Things are changing, and changing fast in publishing. Yet with 96% of all books sold this year being printed on paper, there is still the stability of traditional ways and methods to provide a heavy keel to keep this runaway ship of publishing from capsizing in this tumultuous world.
The highlights of Boyd's release day are not big numbers and the acclaim of total strangers buying his books or tacking reviews onto his book's page. Instead, they were these:
The arrival of a bouquet of flowers sent by his wife's parents. Attached was a card reading: “I'm so glad it's you.”
On the phone, he explained the special meaning of that, dating back nearly 20 years to the day he and Randi announced their engagement. His new-found mother in law to be hugged him and whispered: “I'm so glad it's you” who will wed our daughter. Rogue Wave's dedication page reads: “To Frank and Arden. I'm so glad it's you.”
And this: “Treated myself to a burger at my favorite burger joint, Red Mill. Best bacon cheeseburgers in Seattle!” he wrote in a text to Planet iPad with a photo attached. Not quite New York high society dining, but now you know where to go in Seattle.
And this: “I called a couple of local indie booksellers to see if I could drop in and sign stock, but they haven't received their shipments yet,” the texted on the run. “That's why Release Day can be anticlimactic.”
And this: “Took an hour to work at at the gym. Spent my StairMaster time reading a soon-to-be-published thriller for a possible endorsement. Enjoying it so far.”

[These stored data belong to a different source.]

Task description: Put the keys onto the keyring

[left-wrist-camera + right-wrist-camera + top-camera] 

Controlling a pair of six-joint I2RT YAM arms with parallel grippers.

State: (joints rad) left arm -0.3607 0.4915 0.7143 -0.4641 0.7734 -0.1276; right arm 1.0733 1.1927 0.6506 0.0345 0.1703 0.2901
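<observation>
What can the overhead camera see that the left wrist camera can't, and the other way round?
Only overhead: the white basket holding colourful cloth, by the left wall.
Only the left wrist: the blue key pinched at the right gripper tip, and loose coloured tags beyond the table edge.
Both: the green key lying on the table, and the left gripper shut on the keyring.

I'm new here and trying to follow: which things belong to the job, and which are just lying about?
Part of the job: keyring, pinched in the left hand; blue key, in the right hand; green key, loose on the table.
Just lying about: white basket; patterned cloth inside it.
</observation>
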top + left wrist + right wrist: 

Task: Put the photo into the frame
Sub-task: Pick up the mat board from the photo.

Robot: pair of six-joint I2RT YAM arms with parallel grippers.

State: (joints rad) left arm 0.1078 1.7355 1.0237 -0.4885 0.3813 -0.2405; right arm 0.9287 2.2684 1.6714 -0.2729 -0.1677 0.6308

And this: “Signed Rogue Wave stock at one Barnes and Noble, but couldn't at the other B&N near my house because they were already sold out!”
And even this: “Picked up five boxes of desserts for the party tonight.”
And this to close the day: Boyd and his wife are surrounded by friends as these words are written, people who believed in him and them before his breakthrough with famed Simon & Schuster. No matter how things go, it seems, that same crew will be there believing in them in the future.